上記、DBSの植え込み術を実施された人は、ルーランからエビリファイに変更した当初、一時的だが、精神症状が悪化した。しかし、話してみないとそれがわからないレベルなのである。エビリファイは表情を改善させる力が大きいため、精神面のいくらか悪化の時期ですら、全てが改善しているように見えた。彼女は一般の抗精神病薬はジストニアを悪化させ使えないため、他の一般的ではない併用薬で次第に改善している。

エビリファイ24㎎を使い、躁状態なり幻覚妄想などが改善しないケースや、いったん寛解したように見えても、奇行や遁走などにわかにはわからない精神所見が残る場合、やはりジプレキサが優れていると思う。学校に復帰できるとか就労まで至るのは、ジプレキサの方が確率が高い印象である。たぶん、ジプレキサの方が精神の統合の能力がエビリファイより優れているんだろうと思う。

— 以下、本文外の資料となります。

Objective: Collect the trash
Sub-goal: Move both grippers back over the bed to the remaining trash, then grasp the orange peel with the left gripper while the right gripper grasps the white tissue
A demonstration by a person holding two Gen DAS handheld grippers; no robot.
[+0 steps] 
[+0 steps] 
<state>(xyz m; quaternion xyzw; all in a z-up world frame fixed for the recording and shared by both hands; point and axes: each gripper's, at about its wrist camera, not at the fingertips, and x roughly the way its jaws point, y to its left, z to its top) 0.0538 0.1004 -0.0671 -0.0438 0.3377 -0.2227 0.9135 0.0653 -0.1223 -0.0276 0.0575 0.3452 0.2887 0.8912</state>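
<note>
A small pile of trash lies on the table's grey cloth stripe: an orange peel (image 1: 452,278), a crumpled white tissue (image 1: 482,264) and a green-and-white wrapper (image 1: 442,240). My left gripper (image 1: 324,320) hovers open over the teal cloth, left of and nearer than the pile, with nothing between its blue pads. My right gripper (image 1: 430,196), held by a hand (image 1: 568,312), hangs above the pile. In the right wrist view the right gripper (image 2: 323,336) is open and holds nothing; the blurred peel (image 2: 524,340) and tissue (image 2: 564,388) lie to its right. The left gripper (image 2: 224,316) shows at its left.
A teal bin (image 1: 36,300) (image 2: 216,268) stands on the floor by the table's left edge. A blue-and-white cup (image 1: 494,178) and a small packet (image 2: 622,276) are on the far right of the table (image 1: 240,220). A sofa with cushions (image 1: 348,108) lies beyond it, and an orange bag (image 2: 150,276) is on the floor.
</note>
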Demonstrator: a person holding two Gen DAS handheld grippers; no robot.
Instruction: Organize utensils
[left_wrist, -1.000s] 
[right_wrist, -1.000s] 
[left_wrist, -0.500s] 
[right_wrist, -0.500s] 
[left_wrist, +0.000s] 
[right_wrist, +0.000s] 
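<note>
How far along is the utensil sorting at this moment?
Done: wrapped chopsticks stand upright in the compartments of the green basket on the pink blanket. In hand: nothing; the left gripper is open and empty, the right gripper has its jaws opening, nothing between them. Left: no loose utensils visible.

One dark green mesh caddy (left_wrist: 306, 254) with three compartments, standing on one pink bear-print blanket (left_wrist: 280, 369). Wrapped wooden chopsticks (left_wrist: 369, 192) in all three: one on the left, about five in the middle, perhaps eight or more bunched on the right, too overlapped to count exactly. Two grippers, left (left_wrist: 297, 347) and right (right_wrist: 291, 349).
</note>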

感覚的には、3:7か4:6の割合で、ジプレキサの方が結局は良かったと言う結末が自分は多い。(他の医師はしらないが)。

エビリファイの大量で十分な人は、本来、統合の必要のない厳密には統合失調症ではない人や、心因反応的な病態の人たちなんだろう。

彼ら(彼女ら)は寛解の流れで、アカシジアが生じ、結果的にエビリファイは去っていく。それは精神疾患に限らず、多くの疾病の自然な経過でもあると思っている。